ASSIGNMENT:
Give the listing again word for word. Skip the pictures.

SOURCE MATERIAL:
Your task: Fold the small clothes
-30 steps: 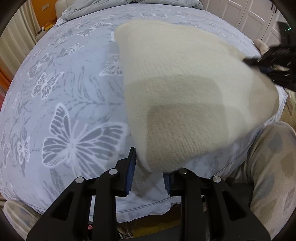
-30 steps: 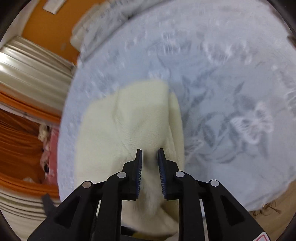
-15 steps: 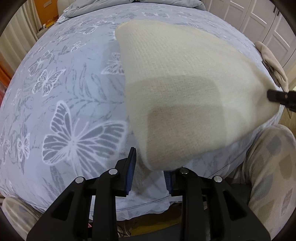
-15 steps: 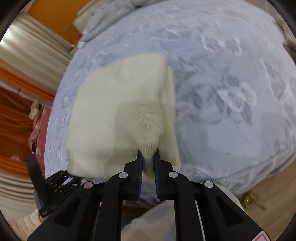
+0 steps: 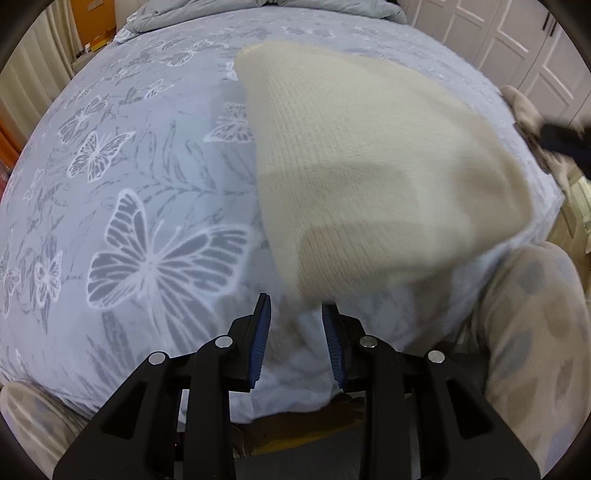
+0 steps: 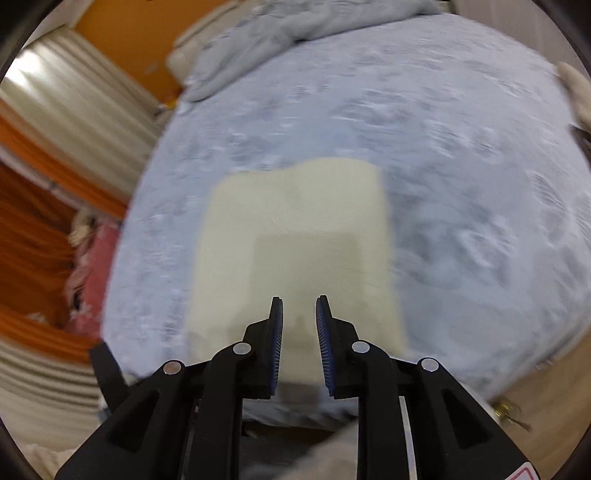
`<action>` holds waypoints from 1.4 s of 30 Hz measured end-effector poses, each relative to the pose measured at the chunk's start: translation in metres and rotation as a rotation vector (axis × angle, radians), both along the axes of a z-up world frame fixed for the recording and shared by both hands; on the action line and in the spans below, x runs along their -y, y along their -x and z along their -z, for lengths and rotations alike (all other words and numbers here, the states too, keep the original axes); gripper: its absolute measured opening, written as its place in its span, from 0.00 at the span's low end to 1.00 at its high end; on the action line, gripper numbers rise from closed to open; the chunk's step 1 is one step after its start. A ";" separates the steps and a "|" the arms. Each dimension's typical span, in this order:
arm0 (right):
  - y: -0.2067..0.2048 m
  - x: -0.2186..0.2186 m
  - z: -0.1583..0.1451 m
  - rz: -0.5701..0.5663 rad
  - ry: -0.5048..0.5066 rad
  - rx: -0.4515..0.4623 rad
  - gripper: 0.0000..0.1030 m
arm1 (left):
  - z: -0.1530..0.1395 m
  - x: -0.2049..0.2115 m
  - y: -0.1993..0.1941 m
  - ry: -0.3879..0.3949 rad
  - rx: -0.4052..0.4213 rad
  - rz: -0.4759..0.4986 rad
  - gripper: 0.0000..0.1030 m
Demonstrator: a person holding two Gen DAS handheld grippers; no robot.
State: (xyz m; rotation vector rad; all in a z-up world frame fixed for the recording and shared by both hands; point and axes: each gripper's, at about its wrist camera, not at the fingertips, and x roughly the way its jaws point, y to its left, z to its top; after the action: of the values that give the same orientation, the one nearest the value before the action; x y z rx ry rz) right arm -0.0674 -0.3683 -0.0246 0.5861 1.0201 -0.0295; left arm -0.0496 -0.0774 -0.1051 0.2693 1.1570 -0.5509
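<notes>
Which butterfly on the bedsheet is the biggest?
The white-outlined butterfly just left of the cream knitted cloth. The others, farther up the bedsheet, look much smaller.

Bed (image 5: 155,192) w/ blue butterfly sheet; grey duvet (image 6: 258,33) bunched at far end. White wardrobe doors (image 5: 517,48) far right, orange wall (image 6: 140,40) + curtains (image 6: 74,110) left.

Bed (image 5: 147,177) w/ butterfly sheet; orange wall (image 6: 140,33); white closet doors (image 5: 517,48).
</notes>
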 end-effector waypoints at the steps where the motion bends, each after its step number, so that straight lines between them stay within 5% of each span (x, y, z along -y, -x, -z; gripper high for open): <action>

RESULT:
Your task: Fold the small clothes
-30 steps: 
-30 steps: 
-15 steps: 
-15 steps: 
+0 steps: 
+0 steps: 
`<action>` holds waypoints from 1.4 s of 30 Hz measured end-effector poses, each relative to the pose measured at the chunk's start: translation in metres and rotation as a rotation vector (axis × angle, radians), both along the axes of a z-up world frame fixed for the recording and shared by both hands; on the action line and in the spans below, x runs along their -y, y along their -x and z along their -z, for lengths and rotations alike (all other words and numbers here, the states too, keep the original axes); gripper: its absolute measured opening, written as its place in its span, from 0.00 at the span's low end to 1.00 at its high end; on the action line, gripper numbers rise from closed to open; the chunk's step 1 is one step after its start. A ";" separates the steps and a "|" the arms. Each dimension's typical span, in this order:
arm0 (right):
  - y: -0.2067..0.2048 m
  - x: -0.2186..0.2186 m
  - z: -0.1583..0.1451 m
  - rz: -0.5701..0.5663 rad
  - ry: -0.5048..0.5066 rad
  - rx: -0.4515..0.4623 rad
  - gripper: 0.0000..0.1030 m
arm1 (left):
  - z: -0.1530..0.1395 m
  - x: -0.2049..0.2115 m
  - y: -0.1993..0.1941 m
  - ry: -0.3879..0.3949 rad
  - rx: -0.4052..0.4213 rad
  - rz: -0.4759..0.4986 rad
  - gripper: 0.0000..0.1030 m
Demonstrator: a person holding two Gen DAS handheld grippers; no robot.
State: (xyz m; rotation vector rad; all in a z-up world frame fixed for the recording and shared by both hands; point and axes: each gripper's, at about its wrist camera, not at the fingertips, and x roughly the way its jaws point, y to its left, z to its top; after the action: of the values that give the same orientation, the one nearest the value before the action; x y z rx ry rz) right arm -0.0674 -0.3683 -0.0246 0.5861 1.0201 -0.0295; left arm -0.0496 -0.0774 -0.1051 0.2693 1.1570 -0.5509
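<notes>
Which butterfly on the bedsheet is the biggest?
The white-outlined butterfly just left of the cream knitted cloth. The others, farther up the bedsheet, look much smaller.

Bed (image 5: 155,192) w/ blue butterfly sheet; grey duvet (image 6: 258,33) bunched at far end. White wardrobe doors (image 5: 517,48) far right, orange wall (image 6: 140,40) + curtains (image 6: 74,110) left.

Bed (image 5: 147,177) w/ butterfly sheet; orange wall (image 6: 140,33); white closet doors (image 5: 517,48).
</notes>
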 end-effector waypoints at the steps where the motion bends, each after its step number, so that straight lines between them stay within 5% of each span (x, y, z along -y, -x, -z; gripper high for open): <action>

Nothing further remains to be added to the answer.